▶ [About this exercise]: Once you have located the line containing "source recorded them" in the material below, return it exactly along with each line after it through the line containing "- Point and".

▶ [Material supplied]:
◇ ◇ ◇ ◇ ◇

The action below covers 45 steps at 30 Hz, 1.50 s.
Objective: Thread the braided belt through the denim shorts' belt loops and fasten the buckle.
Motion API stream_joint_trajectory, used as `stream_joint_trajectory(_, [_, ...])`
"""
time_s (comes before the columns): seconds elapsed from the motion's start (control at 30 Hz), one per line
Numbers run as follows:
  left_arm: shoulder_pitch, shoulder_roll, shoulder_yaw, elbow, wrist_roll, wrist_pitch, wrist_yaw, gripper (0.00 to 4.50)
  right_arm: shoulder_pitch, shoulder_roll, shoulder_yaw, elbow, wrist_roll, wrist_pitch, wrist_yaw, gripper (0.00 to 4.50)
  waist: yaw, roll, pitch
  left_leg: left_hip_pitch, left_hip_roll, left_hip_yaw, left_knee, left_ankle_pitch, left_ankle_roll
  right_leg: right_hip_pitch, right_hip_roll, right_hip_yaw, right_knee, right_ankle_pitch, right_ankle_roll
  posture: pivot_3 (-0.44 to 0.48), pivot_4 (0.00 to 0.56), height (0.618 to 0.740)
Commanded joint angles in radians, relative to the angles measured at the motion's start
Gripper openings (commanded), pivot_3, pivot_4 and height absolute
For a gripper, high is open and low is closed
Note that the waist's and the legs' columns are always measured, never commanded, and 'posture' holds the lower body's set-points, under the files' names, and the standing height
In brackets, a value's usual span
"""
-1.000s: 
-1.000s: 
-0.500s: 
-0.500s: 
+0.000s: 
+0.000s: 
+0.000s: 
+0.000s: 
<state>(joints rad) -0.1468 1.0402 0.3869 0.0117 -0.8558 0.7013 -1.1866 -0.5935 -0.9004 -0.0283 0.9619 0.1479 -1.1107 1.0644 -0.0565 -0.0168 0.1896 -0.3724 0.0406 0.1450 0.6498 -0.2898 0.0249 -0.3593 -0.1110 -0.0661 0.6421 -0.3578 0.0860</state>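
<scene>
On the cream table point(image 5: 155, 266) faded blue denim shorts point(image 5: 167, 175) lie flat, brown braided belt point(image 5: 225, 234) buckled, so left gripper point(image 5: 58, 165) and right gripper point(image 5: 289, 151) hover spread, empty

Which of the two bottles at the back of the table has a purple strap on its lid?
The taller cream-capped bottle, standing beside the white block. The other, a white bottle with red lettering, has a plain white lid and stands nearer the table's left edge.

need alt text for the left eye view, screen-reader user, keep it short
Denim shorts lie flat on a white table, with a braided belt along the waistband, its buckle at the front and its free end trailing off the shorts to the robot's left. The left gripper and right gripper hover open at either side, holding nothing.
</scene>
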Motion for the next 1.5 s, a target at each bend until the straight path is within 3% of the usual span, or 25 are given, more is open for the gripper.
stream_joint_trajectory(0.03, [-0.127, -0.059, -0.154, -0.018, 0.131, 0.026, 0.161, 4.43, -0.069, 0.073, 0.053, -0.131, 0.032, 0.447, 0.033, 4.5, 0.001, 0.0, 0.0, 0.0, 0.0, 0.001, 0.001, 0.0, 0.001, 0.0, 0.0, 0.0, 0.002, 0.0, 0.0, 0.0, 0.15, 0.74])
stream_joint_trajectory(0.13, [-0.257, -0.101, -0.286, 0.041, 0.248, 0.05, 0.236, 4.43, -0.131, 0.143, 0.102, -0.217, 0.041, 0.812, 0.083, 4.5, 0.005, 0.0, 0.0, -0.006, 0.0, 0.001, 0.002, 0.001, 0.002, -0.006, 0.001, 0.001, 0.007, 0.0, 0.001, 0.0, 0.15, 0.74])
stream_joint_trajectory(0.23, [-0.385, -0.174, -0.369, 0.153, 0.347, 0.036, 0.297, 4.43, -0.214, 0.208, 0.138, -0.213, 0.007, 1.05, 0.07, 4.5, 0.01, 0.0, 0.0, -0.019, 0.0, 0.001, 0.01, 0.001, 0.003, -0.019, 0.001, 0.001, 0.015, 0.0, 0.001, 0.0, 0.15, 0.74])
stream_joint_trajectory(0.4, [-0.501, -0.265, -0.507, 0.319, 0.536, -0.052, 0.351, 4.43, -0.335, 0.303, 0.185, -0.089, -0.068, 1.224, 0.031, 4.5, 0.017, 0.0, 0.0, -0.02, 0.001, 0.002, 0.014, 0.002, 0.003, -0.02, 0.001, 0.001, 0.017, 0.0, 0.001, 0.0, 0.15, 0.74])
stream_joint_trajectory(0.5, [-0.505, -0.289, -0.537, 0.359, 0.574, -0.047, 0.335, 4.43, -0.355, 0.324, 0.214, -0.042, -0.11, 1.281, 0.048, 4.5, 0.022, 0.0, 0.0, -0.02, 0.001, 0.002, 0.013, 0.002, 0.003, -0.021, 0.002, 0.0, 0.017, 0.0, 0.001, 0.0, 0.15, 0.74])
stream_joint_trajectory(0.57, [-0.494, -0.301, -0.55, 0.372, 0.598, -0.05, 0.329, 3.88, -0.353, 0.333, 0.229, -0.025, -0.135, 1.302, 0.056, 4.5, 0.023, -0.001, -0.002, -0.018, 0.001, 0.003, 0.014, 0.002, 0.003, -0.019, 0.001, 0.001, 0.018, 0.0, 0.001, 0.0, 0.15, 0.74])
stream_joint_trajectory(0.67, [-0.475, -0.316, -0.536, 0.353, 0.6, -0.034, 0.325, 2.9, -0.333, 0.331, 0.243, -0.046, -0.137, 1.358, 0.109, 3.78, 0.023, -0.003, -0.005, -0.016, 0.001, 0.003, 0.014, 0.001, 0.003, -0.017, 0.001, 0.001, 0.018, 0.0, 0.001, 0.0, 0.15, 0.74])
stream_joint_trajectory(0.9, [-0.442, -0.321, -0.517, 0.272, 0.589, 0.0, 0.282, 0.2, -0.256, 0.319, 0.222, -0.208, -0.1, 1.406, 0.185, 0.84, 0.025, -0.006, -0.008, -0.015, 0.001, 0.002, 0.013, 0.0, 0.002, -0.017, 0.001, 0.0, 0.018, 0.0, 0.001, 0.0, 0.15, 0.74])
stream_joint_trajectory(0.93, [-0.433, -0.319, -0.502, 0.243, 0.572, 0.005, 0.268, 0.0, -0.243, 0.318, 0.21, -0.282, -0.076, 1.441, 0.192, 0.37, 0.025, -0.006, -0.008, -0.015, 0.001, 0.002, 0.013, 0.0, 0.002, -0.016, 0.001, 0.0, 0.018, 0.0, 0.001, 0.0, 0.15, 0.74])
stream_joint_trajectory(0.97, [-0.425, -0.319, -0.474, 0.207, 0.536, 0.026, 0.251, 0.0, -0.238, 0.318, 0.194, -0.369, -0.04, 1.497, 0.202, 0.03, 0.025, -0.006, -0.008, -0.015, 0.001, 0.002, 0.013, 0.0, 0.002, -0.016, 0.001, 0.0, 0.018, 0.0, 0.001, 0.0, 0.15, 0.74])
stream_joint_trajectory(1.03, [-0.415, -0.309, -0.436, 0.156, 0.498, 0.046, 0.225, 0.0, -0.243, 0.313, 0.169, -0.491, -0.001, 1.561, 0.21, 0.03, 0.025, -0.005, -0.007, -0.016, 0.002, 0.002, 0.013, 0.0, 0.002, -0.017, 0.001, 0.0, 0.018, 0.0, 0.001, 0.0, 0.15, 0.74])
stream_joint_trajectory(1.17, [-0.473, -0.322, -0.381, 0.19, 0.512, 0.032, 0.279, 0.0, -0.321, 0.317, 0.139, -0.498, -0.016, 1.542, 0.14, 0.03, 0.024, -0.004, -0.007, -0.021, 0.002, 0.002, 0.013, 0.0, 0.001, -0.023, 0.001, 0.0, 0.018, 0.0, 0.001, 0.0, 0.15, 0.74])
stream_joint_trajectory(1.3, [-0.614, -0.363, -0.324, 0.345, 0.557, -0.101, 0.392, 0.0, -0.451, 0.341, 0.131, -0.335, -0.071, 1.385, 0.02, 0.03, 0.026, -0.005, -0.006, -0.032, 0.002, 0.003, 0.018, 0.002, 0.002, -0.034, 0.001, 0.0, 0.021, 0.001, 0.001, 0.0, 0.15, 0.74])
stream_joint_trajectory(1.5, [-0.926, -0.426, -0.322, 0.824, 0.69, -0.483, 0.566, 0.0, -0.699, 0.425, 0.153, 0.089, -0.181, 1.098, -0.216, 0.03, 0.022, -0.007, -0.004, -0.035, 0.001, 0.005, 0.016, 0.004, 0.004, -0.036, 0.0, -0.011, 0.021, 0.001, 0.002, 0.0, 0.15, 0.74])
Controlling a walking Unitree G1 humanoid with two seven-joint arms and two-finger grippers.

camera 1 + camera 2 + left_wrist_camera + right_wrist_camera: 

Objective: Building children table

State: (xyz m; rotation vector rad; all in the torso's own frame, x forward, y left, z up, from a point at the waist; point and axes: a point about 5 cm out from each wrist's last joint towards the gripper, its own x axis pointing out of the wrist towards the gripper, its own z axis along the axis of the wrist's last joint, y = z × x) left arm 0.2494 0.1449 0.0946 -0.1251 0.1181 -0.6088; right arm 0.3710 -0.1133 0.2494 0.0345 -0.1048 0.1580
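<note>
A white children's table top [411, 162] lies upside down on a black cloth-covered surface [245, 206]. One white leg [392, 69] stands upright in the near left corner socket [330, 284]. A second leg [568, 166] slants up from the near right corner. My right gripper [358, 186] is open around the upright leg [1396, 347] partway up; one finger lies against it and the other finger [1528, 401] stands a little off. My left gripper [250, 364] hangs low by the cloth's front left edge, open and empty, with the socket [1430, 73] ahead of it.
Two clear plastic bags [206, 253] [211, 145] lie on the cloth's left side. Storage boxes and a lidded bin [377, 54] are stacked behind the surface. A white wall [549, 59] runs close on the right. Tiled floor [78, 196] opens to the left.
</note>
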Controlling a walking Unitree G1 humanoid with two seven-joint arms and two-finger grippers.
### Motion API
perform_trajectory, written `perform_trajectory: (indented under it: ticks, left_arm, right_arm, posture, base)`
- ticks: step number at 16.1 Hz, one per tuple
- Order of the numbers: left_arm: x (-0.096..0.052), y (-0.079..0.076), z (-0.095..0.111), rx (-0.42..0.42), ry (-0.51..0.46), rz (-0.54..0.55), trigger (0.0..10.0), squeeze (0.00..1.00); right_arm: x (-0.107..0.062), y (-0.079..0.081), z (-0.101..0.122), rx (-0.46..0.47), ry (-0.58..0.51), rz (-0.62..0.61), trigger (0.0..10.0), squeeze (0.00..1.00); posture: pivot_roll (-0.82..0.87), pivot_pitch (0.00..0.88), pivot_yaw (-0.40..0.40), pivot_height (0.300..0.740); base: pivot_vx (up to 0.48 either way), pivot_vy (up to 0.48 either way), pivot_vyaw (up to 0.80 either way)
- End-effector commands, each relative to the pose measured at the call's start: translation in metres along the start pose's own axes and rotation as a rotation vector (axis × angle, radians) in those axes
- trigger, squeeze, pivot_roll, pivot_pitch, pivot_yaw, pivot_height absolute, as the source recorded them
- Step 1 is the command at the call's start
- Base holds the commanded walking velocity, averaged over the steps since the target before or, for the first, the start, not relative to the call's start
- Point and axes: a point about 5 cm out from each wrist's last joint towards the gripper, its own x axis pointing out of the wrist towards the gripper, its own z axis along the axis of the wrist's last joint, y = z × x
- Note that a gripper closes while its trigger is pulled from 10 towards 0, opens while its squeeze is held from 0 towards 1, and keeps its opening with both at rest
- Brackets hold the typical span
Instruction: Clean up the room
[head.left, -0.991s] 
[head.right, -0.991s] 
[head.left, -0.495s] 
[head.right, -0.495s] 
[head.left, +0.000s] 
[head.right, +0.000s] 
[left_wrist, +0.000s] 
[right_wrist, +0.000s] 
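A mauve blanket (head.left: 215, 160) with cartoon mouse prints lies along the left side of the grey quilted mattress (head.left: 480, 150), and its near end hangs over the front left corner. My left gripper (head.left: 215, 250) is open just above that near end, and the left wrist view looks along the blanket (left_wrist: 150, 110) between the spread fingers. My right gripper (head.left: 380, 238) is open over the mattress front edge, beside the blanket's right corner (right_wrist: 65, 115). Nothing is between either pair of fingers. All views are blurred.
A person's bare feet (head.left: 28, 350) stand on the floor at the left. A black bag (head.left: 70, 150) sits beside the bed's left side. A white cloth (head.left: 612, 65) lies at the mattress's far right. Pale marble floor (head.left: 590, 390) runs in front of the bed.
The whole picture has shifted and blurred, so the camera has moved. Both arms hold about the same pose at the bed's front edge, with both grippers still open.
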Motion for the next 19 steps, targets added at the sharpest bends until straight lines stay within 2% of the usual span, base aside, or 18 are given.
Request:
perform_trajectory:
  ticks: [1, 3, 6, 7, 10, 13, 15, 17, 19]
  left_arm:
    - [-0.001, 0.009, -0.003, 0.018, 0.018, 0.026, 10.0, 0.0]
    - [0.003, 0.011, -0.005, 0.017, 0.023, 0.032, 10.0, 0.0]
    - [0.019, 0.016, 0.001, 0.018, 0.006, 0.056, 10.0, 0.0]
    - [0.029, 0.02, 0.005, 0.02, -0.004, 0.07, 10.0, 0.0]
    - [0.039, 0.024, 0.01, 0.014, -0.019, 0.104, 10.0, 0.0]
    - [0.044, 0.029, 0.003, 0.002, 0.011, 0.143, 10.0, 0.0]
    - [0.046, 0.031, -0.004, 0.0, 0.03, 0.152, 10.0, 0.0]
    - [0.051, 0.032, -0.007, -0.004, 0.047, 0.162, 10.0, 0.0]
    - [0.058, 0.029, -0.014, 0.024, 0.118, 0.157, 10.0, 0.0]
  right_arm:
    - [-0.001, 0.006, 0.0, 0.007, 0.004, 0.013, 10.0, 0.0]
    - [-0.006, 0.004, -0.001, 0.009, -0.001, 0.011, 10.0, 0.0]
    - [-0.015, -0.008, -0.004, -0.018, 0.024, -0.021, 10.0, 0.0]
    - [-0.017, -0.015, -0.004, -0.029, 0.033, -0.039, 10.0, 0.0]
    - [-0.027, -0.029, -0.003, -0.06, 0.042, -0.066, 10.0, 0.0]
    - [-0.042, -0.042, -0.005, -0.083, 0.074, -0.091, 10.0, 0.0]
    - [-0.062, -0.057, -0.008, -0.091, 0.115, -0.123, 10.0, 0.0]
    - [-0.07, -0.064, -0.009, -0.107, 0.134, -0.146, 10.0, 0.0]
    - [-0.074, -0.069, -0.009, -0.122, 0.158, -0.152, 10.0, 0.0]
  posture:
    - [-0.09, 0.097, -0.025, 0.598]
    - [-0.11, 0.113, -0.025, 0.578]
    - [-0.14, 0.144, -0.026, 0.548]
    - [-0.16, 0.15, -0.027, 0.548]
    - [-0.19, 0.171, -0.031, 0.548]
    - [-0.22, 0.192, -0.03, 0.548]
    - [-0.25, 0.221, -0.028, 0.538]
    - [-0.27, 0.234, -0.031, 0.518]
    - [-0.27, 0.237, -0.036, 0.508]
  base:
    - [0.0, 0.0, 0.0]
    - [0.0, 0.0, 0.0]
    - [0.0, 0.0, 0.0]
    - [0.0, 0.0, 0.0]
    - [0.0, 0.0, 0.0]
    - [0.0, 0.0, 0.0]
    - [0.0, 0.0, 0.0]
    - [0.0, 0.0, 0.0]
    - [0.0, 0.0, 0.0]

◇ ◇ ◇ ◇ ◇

▶ [Answer box]:
- trigger, squeeze, pivot_roll, pivot_pitch, pivot_yaw, pivot_height absolute, as the source recorded them
- Step 1 is the command at the call's start
- Base holds the commanded walking velocity, averaged over the steps since the target before or, for the first, the start, not relative to the call's start
- Point and axes: a point about 5 cm out from each wrist's last joint towards the gripper, its own x axis pointing out of the wrist towards the gripper, its own z axis along the axis of the wrist's last joint, y = z × x

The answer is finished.